── Material for this task ──

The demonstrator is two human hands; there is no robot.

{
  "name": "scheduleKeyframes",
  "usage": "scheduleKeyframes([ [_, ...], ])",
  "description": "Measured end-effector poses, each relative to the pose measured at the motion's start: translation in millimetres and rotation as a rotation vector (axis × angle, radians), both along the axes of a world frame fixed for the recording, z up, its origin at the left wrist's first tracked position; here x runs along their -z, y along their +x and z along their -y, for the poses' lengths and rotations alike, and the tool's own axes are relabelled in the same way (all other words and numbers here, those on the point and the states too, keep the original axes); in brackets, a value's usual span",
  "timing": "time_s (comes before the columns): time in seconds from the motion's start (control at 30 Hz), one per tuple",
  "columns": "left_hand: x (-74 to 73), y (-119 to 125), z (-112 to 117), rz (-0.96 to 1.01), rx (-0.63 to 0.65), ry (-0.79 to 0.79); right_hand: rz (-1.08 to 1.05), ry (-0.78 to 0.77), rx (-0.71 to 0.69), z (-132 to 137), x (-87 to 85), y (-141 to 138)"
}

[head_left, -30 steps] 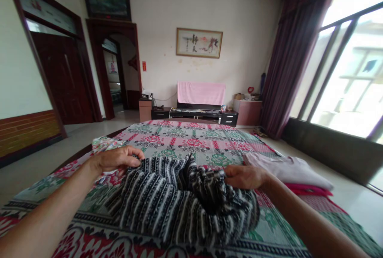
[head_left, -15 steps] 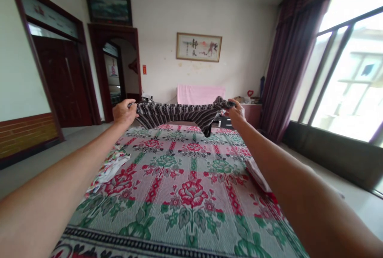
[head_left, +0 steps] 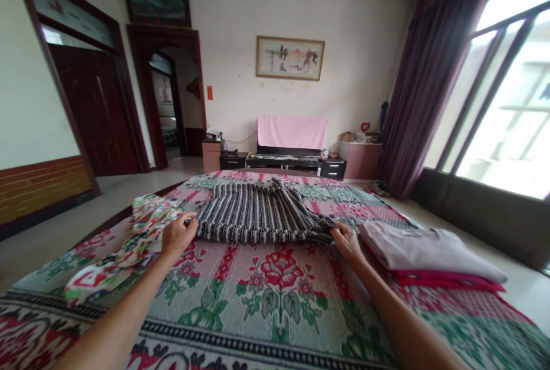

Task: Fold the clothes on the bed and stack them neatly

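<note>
A black-and-white striped garment [head_left: 262, 214] lies spread flat on the flowered bed cover [head_left: 275, 284], a little past the middle. My left hand [head_left: 177, 236] is closed on its near left corner. My right hand [head_left: 346, 241] pinches its near right corner. Both arms reach forward over the bed.
A crumpled floral cloth [head_left: 133, 238] lies at the left of the bed. Folded pale pink and red clothes [head_left: 429, 252] are stacked at the right. Beyond the bed stand a low dark cabinet [head_left: 292, 165] with a pink cloth, doors at left, a large window at right.
The striped garment was bunched near me, then lifted and stretched in the air between both hands, and now lies flat on the bed further away, still held at its corners.
</note>
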State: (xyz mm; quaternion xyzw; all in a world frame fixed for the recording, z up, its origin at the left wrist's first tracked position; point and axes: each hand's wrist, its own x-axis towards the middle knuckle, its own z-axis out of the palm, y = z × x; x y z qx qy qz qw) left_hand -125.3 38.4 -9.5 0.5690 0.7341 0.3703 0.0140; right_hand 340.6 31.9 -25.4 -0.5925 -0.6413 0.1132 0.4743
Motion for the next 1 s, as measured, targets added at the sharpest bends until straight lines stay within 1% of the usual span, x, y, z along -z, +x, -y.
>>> scheduleKeyframes([
  [0.07,15.4,0,6,-0.018,-0.005,0.003,0.086,-0.037,0.018,8,6.8,1],
  [0.17,27.0,0,14,-0.028,0.010,0.005,0.201,-0.042,0.056,15,5.3,2],
  [0.23,29.5,-1,18,-0.048,0.024,0.011,0.279,0.026,0.035,18,2.7,1],
  [0.33,30.3,-4,22,-0.109,0.035,0.057,0.386,0.183,-0.063,19,1.9,-3],
  [0.37,30.4,-5,22,-0.137,0.056,0.085,0.415,0.224,-0.094,19,2.5,-5],
  [0.43,30.7,-5,21,-0.202,0.129,0.165,0.464,0.281,-0.139,19,3.9,-9],
  [0.5,30.7,-2,20,-0.243,0.236,0.247,0.489,0.336,-0.170,18,5.0,-13],
  [0.53,30.5,0,19,-0.237,0.281,0.264,0.490,0.365,-0.180,17,5.4,-14],
  [0.6,29.4,4,20,-0.181,0.326,0.230,0.473,0.388,-0.194,17,5.6,-15],
  [0.63,28.4,5,21,-0.150,0.333,0.191,0.458,0.371,-0.196,17,5.3,-15],
  [0.7,25.6,4,23,-0.115,0.325,0.117,0.430,0.285,-0.188,18,3.3,-13],
  [0.8,20.1,-8,25,-0.112,0.300,0.084,0.420,0.125,-0.180,20,-3.3,-9],
  [0.93,13.1,-29,25,-0.120,0.171,0.123,0.444,-0.030,-0.228,19,-12.8,0],
  [1.0,10.5,-35,25,-0.112,0.116,0.101,0.463,-0.110,-0.255,17,-15.9,3],
])
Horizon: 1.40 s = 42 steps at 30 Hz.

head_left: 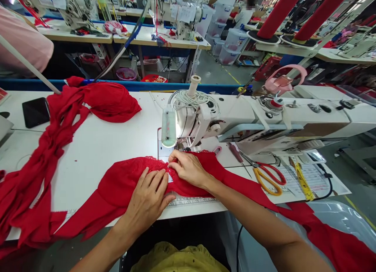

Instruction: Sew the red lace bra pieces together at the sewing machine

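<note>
A red bra (pixel 116 180) with lace along its upper edge lies across the sewing table in front of the sewing machine (pixel 235 111). My left hand (pixel 148 195) rests flat on its middle part, fingers stretched out over the cloth. Just right of it, my right hand (pixel 188 168) pinches the bra's centre between thumb and fingers, close below the machine's needle area. A small white patch (pixel 170 178) shows between the hands; whether it is a label or the tabletop I cannot tell. The needle tip is hidden.
More red garments (pixel 108 101) are heaped in a string at the left, beside a black phone (pixel 35 112). To the right lie scissors (pixel 268 178) with red and yellow handles and a yellow tape measure (pixel 304 182). A clear plastic bin (pixel 337 217) stands at lower right.
</note>
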Available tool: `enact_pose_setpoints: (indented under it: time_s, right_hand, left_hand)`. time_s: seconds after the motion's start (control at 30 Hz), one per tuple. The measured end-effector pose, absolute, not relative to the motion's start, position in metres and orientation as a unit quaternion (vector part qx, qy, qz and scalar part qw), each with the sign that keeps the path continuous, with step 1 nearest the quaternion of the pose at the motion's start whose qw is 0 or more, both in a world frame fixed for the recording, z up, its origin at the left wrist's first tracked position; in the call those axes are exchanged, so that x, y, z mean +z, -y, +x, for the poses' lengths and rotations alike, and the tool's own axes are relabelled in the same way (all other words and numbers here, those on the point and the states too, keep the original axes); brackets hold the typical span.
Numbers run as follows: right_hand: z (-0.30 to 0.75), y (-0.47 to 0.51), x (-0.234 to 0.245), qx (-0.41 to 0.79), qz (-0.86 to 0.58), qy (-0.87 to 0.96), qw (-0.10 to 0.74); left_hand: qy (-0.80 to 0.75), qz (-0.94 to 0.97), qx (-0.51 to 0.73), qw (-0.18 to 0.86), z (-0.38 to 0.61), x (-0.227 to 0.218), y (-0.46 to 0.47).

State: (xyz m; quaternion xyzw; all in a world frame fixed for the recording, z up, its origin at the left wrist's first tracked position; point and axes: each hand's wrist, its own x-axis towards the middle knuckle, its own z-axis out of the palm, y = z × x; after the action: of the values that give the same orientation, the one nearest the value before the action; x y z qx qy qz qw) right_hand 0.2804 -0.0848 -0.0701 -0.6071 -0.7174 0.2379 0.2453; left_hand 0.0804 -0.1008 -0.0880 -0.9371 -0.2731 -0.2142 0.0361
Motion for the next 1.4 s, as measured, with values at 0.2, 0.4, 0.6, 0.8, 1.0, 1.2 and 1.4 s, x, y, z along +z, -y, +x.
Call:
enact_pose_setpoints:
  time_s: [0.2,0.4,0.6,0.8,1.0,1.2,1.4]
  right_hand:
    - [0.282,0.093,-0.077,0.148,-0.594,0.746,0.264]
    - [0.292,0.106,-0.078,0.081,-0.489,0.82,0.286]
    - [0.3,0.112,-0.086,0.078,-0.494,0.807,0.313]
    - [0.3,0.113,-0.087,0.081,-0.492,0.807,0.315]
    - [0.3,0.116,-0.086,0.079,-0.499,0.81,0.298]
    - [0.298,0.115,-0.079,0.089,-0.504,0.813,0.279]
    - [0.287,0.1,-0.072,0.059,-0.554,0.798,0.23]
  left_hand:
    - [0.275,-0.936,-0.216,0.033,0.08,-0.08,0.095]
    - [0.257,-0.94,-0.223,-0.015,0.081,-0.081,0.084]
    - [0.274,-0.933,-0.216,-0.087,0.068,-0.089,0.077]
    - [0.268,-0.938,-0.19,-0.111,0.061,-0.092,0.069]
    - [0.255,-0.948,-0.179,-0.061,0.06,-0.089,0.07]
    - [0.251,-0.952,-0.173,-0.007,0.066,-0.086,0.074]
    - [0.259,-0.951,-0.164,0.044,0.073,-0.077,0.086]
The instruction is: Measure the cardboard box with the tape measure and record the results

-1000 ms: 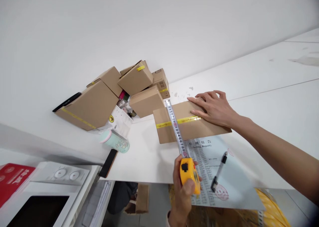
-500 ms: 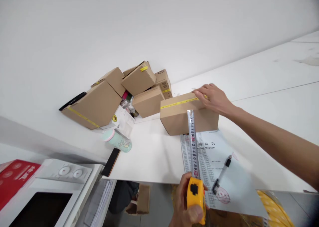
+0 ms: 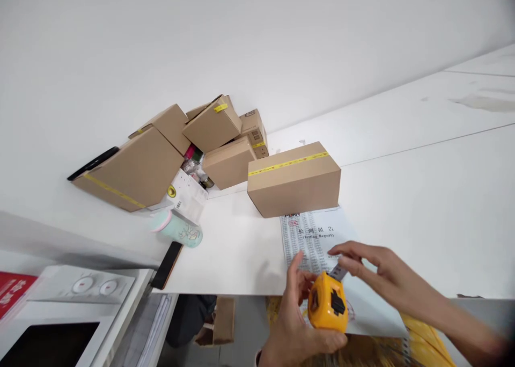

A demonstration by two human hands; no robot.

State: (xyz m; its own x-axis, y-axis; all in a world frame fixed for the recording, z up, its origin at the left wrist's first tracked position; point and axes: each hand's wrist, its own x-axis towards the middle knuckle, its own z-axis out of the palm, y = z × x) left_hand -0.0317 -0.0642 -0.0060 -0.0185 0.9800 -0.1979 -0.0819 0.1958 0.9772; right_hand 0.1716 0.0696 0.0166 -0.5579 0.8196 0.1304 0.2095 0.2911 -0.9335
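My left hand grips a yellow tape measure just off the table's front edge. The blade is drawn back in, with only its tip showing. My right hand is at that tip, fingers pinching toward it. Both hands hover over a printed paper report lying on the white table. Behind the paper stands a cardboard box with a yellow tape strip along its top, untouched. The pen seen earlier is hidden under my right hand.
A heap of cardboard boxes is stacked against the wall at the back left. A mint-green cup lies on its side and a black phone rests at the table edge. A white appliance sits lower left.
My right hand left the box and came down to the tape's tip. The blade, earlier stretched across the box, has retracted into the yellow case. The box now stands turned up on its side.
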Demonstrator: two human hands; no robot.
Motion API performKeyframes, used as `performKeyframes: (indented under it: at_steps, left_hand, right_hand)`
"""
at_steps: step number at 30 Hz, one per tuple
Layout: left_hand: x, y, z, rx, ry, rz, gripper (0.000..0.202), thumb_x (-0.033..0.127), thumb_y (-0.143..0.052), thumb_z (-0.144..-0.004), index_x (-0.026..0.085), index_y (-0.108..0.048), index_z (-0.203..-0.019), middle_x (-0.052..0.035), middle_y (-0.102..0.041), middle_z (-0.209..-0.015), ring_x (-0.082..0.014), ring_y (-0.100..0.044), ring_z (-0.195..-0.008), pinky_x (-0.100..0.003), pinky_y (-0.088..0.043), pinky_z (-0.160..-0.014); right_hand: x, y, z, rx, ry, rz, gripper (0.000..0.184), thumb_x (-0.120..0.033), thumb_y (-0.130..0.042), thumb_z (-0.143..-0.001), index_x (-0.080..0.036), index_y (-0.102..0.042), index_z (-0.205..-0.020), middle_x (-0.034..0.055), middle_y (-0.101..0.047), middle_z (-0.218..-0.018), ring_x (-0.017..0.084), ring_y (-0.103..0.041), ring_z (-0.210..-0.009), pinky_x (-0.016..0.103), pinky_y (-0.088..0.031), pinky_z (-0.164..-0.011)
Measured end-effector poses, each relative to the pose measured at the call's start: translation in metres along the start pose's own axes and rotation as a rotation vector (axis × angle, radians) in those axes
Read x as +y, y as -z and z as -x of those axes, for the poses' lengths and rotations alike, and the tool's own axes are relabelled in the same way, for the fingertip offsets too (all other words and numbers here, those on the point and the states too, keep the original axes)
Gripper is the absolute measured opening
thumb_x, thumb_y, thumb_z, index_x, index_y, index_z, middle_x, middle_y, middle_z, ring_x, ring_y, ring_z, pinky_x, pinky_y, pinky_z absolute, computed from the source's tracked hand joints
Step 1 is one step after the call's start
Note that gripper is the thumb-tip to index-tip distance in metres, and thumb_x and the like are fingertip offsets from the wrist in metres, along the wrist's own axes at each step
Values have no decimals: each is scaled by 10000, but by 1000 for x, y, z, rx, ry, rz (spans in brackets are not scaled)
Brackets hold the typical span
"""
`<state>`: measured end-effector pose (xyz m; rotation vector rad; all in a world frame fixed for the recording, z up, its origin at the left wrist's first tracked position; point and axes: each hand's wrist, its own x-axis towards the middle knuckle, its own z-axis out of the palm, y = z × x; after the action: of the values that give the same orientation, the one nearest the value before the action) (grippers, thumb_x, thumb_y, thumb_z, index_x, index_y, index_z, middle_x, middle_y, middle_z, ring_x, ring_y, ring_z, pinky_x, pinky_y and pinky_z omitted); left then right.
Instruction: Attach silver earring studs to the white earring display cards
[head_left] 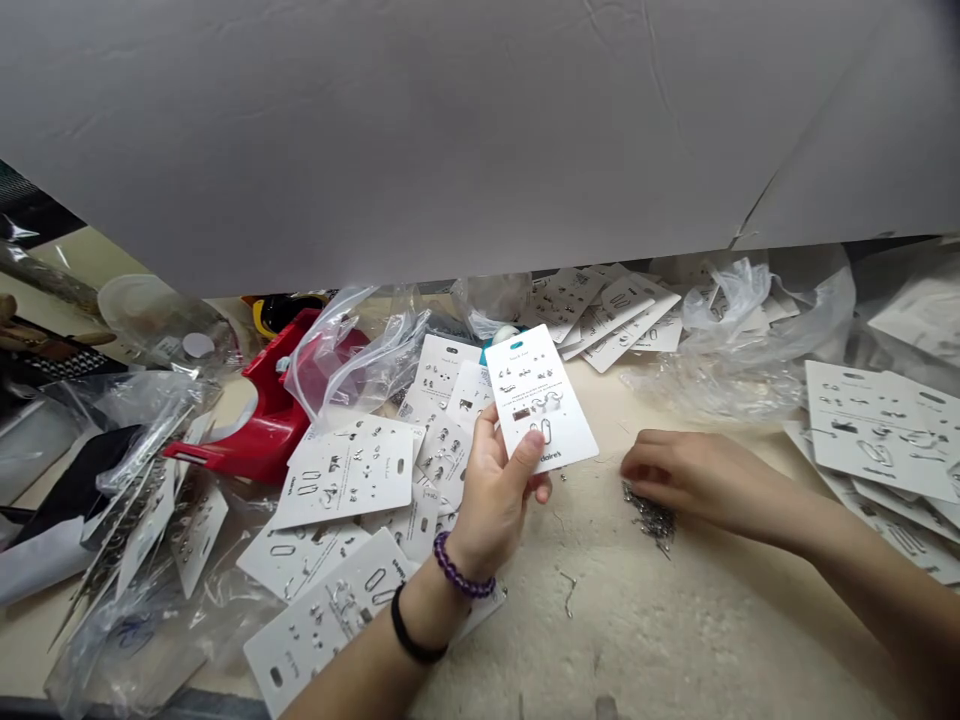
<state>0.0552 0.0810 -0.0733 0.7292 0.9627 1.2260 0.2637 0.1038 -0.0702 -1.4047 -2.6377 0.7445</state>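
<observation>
In my left hand [499,490] is a white earring card [574,425], gripped between thumb and fingers near its lower edge and tilted up towards me. Several small metal earrings are fixed to it. My right hand [667,475] rests over a small heap of dark silvery metal pieces [654,520] on the table. Its fingers are curled down and closed at the heap's edge, and their tips are partly hidden, so I cannot see what they pinch. A loose thin metal bit [570,592] lies nearer to me on the tabletop.
Filled earring cards [349,475] lie spread left of my left hand, beside a red plastic holder [270,410]. Another stack of cards [885,430] is at the right. More cards [619,310] and clear plastic bags [742,340] lie behind. A large pale panel [480,140] overhangs the back.
</observation>
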Motion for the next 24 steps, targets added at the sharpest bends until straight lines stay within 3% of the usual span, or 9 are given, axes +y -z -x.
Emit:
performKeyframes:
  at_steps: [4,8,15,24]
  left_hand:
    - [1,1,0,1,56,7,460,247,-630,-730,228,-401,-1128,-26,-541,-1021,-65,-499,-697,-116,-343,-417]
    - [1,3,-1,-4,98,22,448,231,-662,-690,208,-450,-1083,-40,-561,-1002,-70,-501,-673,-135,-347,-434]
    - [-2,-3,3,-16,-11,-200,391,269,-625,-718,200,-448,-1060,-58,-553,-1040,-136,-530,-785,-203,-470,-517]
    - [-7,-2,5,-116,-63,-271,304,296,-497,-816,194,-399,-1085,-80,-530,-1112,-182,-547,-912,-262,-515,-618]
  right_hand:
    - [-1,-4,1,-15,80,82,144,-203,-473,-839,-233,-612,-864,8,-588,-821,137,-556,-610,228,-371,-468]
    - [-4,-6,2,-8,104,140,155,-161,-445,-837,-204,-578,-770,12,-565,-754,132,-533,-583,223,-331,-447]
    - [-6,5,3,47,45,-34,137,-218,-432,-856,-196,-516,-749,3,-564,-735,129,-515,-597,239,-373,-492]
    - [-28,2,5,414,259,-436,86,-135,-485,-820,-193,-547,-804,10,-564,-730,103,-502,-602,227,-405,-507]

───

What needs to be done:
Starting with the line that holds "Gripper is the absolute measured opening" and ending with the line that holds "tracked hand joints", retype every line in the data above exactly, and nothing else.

Answer for the task:
Gripper is the absolute measured opening
thumb_x, thumb_y, thumb_z, index_x, index_y, index_z, middle_x, middle_y, middle_z, ring_x, ring_y, ring_z, pinky_x, pinky_y, pinky_z absolute, computed from the source's tracked hand joints

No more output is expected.